In fact, Hong Kong now has the most service-oriented economy in the world, with that sector now accounting for 85% of GDP. Yet Hong Kong-based companies employ a staggering 12 million people in the neighboring Pearl River Delta region. That's twice the population of Hong Kong itself. The lesson: You don't necessarily need manufacturing jobs to make a successful economy.
Snow's kow-towing visit was weirdly reminiscent of the sorts of trips U.S. officials used to make to Japan in the late '80s and early '90s, when they went asking for Japanese help with the American economy. All in all, the shadow-boxing over the yuan looks like good political theater but silly economics.

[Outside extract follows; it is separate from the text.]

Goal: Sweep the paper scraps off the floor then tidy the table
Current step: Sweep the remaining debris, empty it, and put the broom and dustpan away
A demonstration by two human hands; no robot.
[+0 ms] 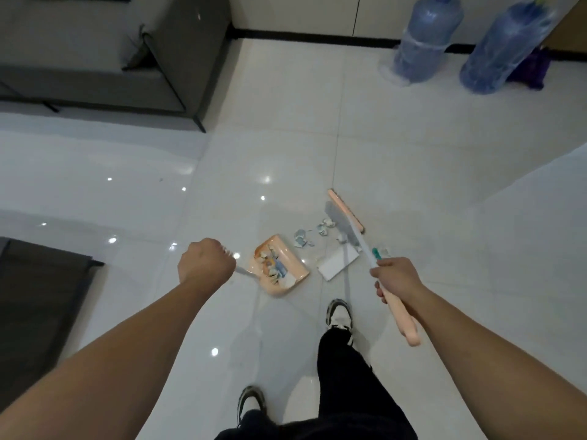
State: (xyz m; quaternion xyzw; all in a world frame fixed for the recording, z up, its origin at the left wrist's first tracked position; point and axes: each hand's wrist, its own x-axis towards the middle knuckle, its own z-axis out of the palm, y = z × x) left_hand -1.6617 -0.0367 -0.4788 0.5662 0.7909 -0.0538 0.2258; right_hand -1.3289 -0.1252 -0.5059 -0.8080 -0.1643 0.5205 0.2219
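Glossy white floor tiles [413, 154] reflect ceiling lights. Clenched, the left hand [203, 263] grips the thin handle of a peach plastic dustpan [281, 269] just right of it, crumpled paper scraps [271, 265] inside. More scraps [313, 235] lie between dustpan and broom [344, 217], whose peach handle the right hand [397, 279] grasps.

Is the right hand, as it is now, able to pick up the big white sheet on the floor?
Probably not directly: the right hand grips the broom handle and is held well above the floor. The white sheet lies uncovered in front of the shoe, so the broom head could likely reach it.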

China's leaders came out of the visit looking surprisingly good. Hu Jintao and the new Chinese leadership were able to buttress their nationalist credentials by rebuffing the foreign supplicant. "It's good politics," Yiping Huang, a trade expert and Hong Kong-based economist for Citigroup. "No [Chinese] leaders want to be seen as giving in to foreign pressure. High-profile remarks and a visit by John Snow can actually be counterproductive in terms of inducing policy change."

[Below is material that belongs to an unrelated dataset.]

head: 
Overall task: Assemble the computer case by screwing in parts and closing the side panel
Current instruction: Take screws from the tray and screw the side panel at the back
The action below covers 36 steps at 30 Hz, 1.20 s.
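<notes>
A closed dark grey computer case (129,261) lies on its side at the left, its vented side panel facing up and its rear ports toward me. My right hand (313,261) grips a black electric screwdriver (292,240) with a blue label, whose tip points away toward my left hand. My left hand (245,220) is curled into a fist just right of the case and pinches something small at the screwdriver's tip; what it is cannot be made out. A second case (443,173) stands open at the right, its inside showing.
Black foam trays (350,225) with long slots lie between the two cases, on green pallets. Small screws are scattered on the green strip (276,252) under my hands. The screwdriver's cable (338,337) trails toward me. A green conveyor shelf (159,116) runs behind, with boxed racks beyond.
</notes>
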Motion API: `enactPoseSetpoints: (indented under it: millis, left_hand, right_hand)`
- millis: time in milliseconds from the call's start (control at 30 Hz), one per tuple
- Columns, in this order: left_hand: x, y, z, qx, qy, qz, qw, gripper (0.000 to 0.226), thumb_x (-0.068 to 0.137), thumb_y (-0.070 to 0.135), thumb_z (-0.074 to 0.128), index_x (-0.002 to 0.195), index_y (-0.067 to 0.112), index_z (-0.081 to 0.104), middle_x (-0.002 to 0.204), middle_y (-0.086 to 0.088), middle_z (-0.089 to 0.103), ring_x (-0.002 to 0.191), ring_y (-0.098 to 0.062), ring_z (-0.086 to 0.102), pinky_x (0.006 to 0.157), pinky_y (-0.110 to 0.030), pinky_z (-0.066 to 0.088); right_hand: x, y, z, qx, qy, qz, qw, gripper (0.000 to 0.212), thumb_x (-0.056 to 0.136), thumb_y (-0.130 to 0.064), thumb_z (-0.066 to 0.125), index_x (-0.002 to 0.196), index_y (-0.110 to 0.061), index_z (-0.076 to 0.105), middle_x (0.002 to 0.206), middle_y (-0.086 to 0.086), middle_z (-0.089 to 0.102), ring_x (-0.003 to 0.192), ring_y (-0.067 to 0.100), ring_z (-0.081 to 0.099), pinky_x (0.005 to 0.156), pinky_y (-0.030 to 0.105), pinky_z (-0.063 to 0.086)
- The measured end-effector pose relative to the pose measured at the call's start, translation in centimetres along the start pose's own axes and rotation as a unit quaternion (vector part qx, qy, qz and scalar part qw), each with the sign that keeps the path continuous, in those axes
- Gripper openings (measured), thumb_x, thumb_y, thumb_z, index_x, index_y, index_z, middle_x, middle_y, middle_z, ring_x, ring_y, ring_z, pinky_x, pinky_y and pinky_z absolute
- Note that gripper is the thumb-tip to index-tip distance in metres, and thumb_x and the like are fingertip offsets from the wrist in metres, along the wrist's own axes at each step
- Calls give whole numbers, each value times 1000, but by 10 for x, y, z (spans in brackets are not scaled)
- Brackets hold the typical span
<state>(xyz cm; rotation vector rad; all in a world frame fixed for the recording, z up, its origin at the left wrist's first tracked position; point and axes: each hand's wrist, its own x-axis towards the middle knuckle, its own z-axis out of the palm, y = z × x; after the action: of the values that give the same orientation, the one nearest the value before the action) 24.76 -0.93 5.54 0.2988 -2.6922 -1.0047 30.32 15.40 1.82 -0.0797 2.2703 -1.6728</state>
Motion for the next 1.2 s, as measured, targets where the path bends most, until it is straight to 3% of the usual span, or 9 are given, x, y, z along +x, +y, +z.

UNSTOPPABLE. Goldman Sachs Hong Kong-based economist Fred Hu also notes that a modest yuan revaluation would have little effect on China's growing manufacturing prowess. Direct labor costs are less than 10% of the retail costs of most manufactured goods, and many of the key inputs are imported. Hu doesn't expect the Chinese to float the currency or to allow for capital account convertibility, which would affect the way deficits are calculated. But he does expect the Chinese to widen the band in which the yuan trades, effectively allowing for a 3% to 5% revaluation, perhaps as early as the end of 2003 but more likely sometime next year.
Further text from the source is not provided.